虽然已经没有之前那么害怕,但是白月还是喜欢让周围更亮堂一些。毕竟黑乎乎的房子里,不知道有什么存在。已知的东西不是那么令人恐惧,真正威胁的是未知。
因为未知,才会让人产生各种奇怪的想象。
以前白月就经常被这黑暗给吓得直哭。那时候她的亲娘还在,总是在夜里抱着她,安慰着那个恐惧着周围一切的少女。
那时候的她,总会觉得在黑暗中会跳出一个什么怪兽来,张着血盆大口将她吃掉。然后是一片黑暗中,什么都看不着,四处摸索会让自己到处碰壁、晕头转向找不到方向。
那个时候,她还没见过真正的妖魔,总是会自己将花板上的污痕想象成各种模样的仙人怪兽,在那黑暗的世界里展开各种的故事。然后直到她认识了真正的妖魔,白月才知道,所谓妖魔其实和人类别无二致,同样是充满了欲念和野心的生物,永不满足。
她在走廊上坐了一阵,然后端起烛台站起身。现在白月早没有之前那种矫情劲了,也不嫌这长年没人打扫的地上有多脏。
二楼没有其余有用的房间,剩下的那些空房间也没有值得注意的地方。白月往三楼走去。
三楼是她这次定下的目标所在之处。那群肥羊看起来就很多钱,本想今晚狠狠来次杀人越货的,结果遇上了这等破事。看来这和妖魔进行的合作也是做不久了,不知道肥羊的房间里有什么。
她推开了靠近楼梯的第一间房间。这里应该是那个长的像女饶娘娘腔和那个和她同龄的傻大妞所在的地方。娘娘腔晚上喝了不少酒,傻大妞根本毫无主见,也真不知道那些废物是怎么失手的。
白月漫不经心地往房间里一扫。
房间里满是头发。
这个画面就有些诡异了。本来头发是每个人都会掉一点的东西,有时候洗头发会掉得多一些,但是也没这么可怕啊!墙上、地上、还有柜子上、窗台都缠着黑色的浓密的头发。这个房间也没有像刚才那间那样,分为水火两重。

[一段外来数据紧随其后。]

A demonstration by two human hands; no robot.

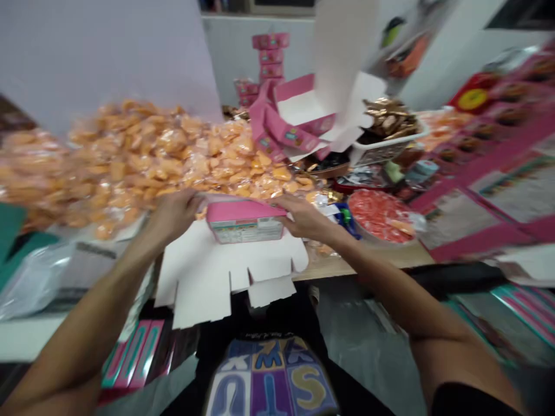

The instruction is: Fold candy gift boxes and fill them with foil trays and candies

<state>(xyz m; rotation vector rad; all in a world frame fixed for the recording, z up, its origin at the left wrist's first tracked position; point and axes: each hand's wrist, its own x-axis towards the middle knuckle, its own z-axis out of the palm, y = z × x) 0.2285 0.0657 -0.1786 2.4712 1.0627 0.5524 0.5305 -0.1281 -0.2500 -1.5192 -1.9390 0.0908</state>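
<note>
A pink cardboard box [247,221], partly folded, with a printed label panel facing me, is held between my two hands. My left hand [177,214] grips its left end, fingers closed on the card edge. At the right end my right hand [299,214] pinches the pink edge. Beneath the box, flat white card [199,283] with slots and tabs overhangs the table's front edge. The inside of the box is hidden from view.
Orange wrapped pieces [143,156] are heaped behind and left. Folded pink cartons [286,124] lie beyond. To the right are a bowl of red packets [379,214], a white basket of gold packets [390,136] and tall pink packaging [511,173].
</note>
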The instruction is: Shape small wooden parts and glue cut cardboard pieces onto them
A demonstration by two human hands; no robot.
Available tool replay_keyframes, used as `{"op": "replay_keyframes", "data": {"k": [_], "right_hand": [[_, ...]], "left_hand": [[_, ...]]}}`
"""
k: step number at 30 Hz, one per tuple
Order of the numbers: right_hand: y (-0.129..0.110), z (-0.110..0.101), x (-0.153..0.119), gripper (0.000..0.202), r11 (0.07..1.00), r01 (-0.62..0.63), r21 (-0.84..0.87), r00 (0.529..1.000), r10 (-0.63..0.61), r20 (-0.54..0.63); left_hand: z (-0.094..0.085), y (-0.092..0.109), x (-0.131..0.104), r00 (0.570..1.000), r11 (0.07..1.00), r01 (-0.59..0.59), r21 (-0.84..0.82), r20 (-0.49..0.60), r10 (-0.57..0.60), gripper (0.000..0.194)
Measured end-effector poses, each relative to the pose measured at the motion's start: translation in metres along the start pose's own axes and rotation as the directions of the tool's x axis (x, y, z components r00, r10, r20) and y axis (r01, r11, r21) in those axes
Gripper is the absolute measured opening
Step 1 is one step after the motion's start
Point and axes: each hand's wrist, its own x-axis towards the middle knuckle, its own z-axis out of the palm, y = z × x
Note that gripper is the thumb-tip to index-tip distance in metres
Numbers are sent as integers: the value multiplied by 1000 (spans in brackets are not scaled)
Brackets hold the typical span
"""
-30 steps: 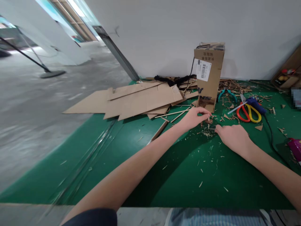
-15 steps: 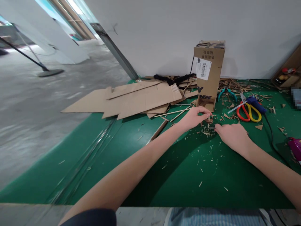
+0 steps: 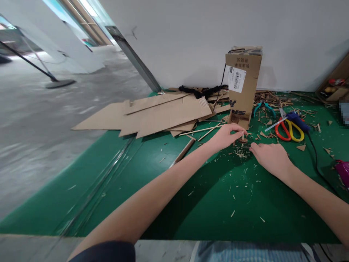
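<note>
My left hand [image 3: 228, 136] is closed in a pinch on a short pale wooden stick [image 3: 243, 135]. A small round brown cardboard disc [image 3: 243, 140] sits around that stick, just below the fingertips. Close on the right, my right hand [image 3: 269, 155] is closed on a thin grey blade [image 3: 246, 147], mostly hidden by the fingers. The blade's tip points left, toward the stick's lower end. Beneath both hands lies a little heap of pale wood shavings [image 3: 240, 154] on the green table [image 3: 207, 203].
Behind my hands stands a tall cardboard box [image 3: 244, 80]. Flat cardboard sheets [image 3: 163, 112] lie to the left, near thin wooden sticks [image 3: 200, 131]. To the right are teal pliers [image 3: 264, 107], red-and-yellow-handled scissors [image 3: 294, 131] and a blue glue gun [image 3: 297, 120] with a cord.
Both hands keep nearly the same place and hold. The right hand's blade shows slightly less clearly, and the whole view has shifted a touch.
</note>
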Motion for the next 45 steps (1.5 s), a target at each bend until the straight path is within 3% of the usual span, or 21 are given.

房间里除了那些头发之外,都很正常。
不过也可能是她自己觉得很正常。
比如刚才她自己的那个房间,如果来的人不是白月,还真没注意到那细节里的恐怖。
如果能够出去,我倒想看看那个娘娘腔的头发还剩多少?!
别到最后变成了秃顶,变成了另一个秃驴,那就是得不偿失了。
不过这么多头发的确让人恶心,得好好做场法事。
白月没有进去转转,因为那铺盖脸的头发实在太恶心了,她马上关上了门,不愿意继续看下去了。
第二间房间则是一大片酒坛、房间对面是一大堆的植物。白月看到植物现在都有点怂,不敢接近。酒坛子这一边有很多酒坛被砸碎了,但是还有一些还是完好无损的,但是酒坛的封口似乎扎得不大紧,一些酒香和部分霉味夹杂在一起,感觉如果不及时喝,就会感觉浪费了。

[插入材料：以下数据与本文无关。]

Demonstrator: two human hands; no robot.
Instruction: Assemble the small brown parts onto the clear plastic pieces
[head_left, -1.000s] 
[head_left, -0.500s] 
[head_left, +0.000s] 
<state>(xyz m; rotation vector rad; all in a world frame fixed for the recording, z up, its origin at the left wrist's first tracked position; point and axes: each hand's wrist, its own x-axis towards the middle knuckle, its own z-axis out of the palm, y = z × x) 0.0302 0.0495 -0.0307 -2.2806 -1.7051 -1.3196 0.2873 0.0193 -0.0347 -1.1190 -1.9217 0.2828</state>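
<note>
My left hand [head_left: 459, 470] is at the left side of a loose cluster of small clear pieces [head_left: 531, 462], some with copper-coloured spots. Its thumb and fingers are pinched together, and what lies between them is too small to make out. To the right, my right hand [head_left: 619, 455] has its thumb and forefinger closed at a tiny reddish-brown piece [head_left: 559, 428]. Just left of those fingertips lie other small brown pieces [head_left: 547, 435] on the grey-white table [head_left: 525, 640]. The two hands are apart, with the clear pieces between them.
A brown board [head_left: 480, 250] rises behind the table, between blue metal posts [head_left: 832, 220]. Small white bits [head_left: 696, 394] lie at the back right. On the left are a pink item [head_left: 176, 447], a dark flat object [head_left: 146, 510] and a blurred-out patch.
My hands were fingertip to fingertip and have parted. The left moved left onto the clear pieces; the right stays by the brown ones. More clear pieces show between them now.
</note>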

植物那堆,白月不敢过去。远远看去感觉像个药园子,不过她踮脚张望了一下,里面满是她之前记忆中的鲜艳蘑菇和毒蛇。
白月仔细想了想,这个房间住的应该是肥羊里的老头和书生。酒坛子应该是老头,看他最后是被人背到房间去的。那些植物,应该是书生。
本以为他是个温和之人,没想到居然有那么多鲜艳的毒菇和毒蛇。看来这个书生也不是什么良善之辈,恐怕还是个擅长用毒之人。

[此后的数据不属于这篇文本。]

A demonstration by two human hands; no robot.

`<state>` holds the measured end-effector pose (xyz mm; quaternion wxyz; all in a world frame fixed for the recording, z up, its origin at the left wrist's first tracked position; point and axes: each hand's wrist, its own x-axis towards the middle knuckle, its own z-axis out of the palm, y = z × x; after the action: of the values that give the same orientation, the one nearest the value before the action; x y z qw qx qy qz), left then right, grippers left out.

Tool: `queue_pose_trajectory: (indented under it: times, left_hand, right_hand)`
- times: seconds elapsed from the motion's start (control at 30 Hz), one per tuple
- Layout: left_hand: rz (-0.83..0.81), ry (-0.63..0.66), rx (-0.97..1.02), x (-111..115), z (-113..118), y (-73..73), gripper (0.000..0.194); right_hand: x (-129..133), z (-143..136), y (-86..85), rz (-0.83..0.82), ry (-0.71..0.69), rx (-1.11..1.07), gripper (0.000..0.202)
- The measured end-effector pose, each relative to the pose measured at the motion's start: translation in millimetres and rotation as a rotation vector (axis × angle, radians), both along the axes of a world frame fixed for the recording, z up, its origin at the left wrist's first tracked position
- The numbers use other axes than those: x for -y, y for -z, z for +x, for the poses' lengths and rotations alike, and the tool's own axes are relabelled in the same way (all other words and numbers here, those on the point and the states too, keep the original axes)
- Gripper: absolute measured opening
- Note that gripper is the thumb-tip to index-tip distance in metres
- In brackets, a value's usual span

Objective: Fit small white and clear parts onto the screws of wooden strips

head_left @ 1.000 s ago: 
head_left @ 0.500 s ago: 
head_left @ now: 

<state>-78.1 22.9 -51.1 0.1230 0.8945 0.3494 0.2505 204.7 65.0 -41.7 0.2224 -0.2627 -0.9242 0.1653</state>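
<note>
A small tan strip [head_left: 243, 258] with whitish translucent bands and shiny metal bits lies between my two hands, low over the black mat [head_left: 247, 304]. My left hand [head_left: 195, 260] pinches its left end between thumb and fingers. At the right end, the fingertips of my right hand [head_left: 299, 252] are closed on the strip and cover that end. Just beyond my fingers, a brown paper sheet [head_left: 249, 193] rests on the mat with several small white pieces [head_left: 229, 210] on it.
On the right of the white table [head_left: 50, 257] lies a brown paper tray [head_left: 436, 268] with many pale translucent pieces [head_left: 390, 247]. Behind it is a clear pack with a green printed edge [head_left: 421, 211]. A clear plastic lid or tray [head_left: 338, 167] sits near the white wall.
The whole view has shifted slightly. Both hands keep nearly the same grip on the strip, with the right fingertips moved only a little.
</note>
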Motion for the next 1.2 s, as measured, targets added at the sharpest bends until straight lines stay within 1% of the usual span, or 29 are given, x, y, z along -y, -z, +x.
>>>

不过白月不愿意再看植物了,她默默地往后退了几步,赶紧拉上大门,将那些鲜艳的毒物全都驱离在门后。
第三间房间是另一个古怪的世界。这里也分两个部分,一半是不住地蠕动着的恶心红色肉块器官,另一半是几座高大人像,人像的眼睛部分长出了两只手掌心有眼睛的手。
真是恶心啊。没有植物,也是如茨恶心。尤其是那堆肉块,感觉像是还活着一般,真是令人生理上和心理上的不适。